Il résulte de ce qui précède qu’il y a lieu d’enjoindre au préfet de police de fixer un rendez-vous à Mme A... dans un délai de quinze jours à compter de la notification de la présente ordonnance afin qu’elle puisse déposer une demande de renouvellement de titre de séjour et de lui remettre, à l’issue de ce rendez-vous, un récépissé l’autorisant à travailler. Il n’y a pas lieu d’assortir cette injonction d’une astreinte.

Sur les frais liés au litige :

Il y a lieu, dans les circonstances de l’espèce, de mettre à la charge de l’Etat une somme de 800 euros au titre des frais exposés par Mme A... et non compris dans les dépens.





O R D O N N E :


Article 1er : Il est enjoint au préfet de police de fixer un rendez-vous à Mme A..., dans un délai de quinze jours à compter de la notification de la présente ordonnance, afin qu’elle puisse déposer une demande de renouvellement de son titre de séjour et de lui remettre, à l’issue de ce rendez-vous, un récépissé de demande de titre de séjour l’autorisant à travailler.
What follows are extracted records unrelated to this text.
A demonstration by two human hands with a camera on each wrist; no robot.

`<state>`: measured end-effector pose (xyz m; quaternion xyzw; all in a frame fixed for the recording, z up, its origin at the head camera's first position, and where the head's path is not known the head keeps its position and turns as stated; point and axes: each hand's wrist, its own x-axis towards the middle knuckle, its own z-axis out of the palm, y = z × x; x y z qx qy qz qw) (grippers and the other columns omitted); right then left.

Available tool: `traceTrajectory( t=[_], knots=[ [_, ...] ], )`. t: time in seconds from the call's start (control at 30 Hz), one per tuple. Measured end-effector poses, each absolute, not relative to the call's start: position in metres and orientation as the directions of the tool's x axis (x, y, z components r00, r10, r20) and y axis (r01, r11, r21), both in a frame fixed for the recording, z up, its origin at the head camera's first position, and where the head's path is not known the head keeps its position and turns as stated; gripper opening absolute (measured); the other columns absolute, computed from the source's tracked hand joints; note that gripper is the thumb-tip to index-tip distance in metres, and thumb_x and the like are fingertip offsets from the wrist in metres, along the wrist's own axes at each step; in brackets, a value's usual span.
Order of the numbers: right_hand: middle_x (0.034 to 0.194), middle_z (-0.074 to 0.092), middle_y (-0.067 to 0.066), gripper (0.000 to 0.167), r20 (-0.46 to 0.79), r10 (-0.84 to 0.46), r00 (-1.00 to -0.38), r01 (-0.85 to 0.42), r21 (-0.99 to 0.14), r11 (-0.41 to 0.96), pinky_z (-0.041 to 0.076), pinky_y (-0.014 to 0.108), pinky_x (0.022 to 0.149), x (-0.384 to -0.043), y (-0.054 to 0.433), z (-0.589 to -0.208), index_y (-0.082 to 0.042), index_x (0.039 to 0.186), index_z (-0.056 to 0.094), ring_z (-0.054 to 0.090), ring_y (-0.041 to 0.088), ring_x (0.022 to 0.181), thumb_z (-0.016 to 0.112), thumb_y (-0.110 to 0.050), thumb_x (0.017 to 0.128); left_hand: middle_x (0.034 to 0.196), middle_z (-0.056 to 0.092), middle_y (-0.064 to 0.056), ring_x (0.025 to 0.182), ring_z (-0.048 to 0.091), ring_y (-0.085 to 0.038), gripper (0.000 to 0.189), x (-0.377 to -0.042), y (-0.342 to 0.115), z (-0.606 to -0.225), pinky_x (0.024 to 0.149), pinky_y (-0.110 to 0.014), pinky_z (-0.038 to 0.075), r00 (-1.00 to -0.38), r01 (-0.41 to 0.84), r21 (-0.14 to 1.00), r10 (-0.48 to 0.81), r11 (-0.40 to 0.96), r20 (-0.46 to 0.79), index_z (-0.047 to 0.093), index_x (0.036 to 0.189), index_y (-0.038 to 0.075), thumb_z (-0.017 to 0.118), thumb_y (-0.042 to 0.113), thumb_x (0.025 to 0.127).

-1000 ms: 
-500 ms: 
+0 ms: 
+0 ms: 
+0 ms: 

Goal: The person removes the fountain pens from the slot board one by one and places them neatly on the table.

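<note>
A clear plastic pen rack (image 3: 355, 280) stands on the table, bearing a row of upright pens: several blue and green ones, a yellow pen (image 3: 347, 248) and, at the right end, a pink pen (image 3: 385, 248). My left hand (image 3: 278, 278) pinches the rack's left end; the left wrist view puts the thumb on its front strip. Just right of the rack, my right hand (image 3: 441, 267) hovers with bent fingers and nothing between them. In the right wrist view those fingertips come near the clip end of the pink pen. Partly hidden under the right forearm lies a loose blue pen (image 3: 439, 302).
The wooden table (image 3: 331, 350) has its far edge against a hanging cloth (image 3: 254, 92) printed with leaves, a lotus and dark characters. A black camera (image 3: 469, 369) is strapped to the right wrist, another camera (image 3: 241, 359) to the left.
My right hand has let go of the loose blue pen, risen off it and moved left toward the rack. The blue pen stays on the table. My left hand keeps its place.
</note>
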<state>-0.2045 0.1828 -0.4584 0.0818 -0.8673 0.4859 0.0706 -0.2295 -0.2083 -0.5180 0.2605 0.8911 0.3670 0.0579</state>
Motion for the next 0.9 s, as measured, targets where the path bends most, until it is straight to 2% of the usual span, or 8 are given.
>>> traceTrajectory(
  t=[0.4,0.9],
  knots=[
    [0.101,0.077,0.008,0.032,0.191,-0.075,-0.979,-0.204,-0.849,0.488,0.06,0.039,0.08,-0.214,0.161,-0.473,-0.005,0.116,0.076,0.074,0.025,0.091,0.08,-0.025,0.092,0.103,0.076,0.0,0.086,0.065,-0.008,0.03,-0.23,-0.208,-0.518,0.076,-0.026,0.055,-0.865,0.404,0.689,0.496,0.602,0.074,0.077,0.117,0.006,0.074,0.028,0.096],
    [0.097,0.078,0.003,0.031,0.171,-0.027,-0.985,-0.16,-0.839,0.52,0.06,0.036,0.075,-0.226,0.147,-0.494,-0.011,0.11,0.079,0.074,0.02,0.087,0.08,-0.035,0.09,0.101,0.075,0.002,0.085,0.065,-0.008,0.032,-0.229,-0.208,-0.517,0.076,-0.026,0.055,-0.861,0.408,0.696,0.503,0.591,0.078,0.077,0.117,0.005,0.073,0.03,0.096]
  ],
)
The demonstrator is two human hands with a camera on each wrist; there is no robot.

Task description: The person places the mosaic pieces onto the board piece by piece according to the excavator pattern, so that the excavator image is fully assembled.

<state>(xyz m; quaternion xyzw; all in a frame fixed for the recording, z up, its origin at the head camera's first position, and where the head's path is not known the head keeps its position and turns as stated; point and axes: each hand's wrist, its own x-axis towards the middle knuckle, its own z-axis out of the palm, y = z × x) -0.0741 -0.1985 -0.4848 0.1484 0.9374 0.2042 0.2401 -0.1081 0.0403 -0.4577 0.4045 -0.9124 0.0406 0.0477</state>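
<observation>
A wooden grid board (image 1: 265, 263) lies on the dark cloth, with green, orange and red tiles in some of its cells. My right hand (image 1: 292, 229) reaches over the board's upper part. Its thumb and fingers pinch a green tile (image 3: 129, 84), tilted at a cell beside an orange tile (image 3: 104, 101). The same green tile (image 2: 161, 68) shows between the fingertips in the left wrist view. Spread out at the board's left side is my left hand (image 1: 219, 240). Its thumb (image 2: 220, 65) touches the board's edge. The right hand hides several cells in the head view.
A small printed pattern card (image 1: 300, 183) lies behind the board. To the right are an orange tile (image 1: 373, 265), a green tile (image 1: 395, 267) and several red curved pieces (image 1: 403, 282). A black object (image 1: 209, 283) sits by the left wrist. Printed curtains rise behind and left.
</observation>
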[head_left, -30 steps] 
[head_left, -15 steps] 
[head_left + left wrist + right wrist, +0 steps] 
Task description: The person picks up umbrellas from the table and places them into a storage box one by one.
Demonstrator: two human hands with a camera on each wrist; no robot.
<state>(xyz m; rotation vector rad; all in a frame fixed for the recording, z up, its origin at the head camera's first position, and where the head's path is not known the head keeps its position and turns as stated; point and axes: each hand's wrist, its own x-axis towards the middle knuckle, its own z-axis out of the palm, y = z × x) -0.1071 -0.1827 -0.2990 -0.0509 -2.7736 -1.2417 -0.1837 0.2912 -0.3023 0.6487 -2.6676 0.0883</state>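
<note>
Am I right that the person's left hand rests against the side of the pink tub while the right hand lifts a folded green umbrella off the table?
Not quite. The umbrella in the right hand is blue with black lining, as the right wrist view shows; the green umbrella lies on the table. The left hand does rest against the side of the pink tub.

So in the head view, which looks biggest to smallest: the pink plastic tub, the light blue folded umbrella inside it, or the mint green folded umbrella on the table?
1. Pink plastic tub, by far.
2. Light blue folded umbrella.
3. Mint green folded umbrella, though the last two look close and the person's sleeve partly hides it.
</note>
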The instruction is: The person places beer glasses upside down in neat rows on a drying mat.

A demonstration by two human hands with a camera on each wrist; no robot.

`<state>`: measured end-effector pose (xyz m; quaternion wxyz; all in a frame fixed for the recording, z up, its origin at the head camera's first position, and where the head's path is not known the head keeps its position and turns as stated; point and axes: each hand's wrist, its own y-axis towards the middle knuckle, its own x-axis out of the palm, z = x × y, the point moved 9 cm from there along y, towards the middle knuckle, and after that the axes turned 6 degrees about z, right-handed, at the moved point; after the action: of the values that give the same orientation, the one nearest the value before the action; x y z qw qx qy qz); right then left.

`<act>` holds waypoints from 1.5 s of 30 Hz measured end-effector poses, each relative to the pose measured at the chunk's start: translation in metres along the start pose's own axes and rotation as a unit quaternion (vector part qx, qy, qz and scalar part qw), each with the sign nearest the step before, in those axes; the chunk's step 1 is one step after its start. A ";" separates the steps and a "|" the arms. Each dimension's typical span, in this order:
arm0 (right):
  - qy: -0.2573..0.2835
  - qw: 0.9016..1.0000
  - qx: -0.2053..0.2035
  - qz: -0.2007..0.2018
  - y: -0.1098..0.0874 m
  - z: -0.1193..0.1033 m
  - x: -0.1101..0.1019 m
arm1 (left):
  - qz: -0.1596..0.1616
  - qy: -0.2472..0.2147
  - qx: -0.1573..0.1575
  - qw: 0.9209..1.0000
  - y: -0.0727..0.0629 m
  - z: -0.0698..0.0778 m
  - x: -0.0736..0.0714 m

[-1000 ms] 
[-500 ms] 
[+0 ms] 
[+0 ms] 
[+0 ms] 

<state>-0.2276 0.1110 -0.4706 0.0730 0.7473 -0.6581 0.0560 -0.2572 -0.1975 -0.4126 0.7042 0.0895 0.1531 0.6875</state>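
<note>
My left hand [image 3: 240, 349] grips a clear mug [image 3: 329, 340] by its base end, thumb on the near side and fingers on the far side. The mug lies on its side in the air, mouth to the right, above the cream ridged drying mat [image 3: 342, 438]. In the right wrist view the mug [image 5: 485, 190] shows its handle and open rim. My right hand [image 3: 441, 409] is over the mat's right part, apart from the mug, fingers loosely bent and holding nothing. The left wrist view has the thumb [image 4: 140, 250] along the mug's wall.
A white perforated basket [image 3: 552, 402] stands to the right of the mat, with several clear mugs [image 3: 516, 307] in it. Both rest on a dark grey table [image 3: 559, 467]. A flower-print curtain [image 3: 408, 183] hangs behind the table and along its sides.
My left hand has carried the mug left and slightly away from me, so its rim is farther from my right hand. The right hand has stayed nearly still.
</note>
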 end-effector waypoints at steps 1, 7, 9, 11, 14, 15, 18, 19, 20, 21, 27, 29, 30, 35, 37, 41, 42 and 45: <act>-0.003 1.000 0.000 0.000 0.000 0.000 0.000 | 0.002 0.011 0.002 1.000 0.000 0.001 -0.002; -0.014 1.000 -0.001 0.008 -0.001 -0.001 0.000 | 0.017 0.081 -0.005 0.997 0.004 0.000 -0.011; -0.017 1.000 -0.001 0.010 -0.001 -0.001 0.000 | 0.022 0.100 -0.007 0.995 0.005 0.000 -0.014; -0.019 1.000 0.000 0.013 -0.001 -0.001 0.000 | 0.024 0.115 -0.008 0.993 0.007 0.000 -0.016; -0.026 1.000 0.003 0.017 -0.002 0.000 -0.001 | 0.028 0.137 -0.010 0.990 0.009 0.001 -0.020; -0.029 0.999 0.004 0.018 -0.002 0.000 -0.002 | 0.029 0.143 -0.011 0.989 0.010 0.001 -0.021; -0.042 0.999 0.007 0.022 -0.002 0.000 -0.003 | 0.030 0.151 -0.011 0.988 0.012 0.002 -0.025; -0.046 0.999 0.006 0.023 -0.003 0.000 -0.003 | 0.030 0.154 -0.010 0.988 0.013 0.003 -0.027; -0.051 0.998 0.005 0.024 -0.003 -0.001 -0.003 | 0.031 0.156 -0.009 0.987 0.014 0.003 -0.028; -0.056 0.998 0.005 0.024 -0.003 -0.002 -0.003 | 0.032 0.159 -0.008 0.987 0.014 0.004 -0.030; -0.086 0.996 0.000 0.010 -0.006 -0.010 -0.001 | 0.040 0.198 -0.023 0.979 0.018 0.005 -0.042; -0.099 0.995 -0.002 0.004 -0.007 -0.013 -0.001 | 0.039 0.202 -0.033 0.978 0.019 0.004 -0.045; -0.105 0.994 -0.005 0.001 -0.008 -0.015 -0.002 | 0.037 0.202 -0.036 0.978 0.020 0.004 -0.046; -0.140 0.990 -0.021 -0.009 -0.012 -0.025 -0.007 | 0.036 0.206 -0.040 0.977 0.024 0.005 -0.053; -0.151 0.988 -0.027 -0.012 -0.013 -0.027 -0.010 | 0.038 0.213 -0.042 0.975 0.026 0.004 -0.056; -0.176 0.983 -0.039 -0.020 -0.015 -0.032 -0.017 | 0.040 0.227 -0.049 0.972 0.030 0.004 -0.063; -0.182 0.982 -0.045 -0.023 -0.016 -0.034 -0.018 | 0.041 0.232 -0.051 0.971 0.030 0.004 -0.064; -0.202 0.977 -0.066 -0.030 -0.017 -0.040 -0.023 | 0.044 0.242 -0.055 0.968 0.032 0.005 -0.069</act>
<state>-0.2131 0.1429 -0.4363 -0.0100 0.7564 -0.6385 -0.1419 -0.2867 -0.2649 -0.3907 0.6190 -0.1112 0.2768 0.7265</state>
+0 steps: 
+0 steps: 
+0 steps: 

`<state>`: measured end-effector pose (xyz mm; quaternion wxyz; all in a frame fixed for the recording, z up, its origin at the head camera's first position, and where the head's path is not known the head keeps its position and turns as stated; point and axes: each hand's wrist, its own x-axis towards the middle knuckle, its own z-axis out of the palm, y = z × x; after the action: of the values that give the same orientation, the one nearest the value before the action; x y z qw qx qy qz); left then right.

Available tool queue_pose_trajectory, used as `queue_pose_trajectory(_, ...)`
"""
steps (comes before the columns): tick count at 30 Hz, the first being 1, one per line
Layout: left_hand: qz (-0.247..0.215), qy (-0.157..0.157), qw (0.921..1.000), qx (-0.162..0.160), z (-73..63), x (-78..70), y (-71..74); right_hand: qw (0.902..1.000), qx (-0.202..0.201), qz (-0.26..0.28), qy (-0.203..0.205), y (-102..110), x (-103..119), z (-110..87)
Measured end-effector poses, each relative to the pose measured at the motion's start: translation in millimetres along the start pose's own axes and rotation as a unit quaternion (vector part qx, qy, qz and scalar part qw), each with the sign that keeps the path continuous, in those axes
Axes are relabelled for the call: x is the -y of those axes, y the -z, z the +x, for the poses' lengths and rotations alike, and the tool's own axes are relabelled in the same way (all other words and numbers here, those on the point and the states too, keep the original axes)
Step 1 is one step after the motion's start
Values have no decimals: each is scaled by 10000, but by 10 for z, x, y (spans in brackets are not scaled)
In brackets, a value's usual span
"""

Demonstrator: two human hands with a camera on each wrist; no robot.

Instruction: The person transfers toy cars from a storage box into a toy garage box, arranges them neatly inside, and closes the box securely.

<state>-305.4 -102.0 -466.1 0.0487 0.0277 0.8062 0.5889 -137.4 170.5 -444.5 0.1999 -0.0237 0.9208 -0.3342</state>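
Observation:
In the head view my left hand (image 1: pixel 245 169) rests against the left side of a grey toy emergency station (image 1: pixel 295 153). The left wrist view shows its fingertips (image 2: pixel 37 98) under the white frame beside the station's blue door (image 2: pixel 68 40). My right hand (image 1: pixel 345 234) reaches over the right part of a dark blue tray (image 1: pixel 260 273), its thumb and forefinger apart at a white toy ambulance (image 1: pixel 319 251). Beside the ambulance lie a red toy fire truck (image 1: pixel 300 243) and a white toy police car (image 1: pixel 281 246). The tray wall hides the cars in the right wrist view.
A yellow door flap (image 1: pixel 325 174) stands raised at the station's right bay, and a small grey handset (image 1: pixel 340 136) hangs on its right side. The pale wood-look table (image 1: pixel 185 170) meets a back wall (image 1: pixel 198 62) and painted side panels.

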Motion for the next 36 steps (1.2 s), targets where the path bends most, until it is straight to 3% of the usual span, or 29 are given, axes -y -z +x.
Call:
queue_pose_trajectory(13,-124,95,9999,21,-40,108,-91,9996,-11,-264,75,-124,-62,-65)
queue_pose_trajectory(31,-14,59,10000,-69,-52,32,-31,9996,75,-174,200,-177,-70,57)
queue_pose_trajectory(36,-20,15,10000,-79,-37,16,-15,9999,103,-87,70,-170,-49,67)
Article 2 : L’Etat versera à Mme A... une somme de 800 euros au titre de l’article L. 761-1 du code de justice administrative.

Article 3 : Le surplus des conclusions de la requête est rejeté.

Article 4 : La présente ordonnance sera notifiée à Mme B... A... et au ministre de l’intérieur.

Copie en sera adressée au préfet de police.

Fait à Paris, le 12 novembre 2025.

La juge des référés,

Signé

A. PERRIN

La République mande et ordonne au ministre de l’intérieur en ce qui le concerne ou à tous commissaires de justice à ce requis en ce qui concerne les voies de droit commun contre les parties privées, de pourvoir à l’exécution de la présente décision.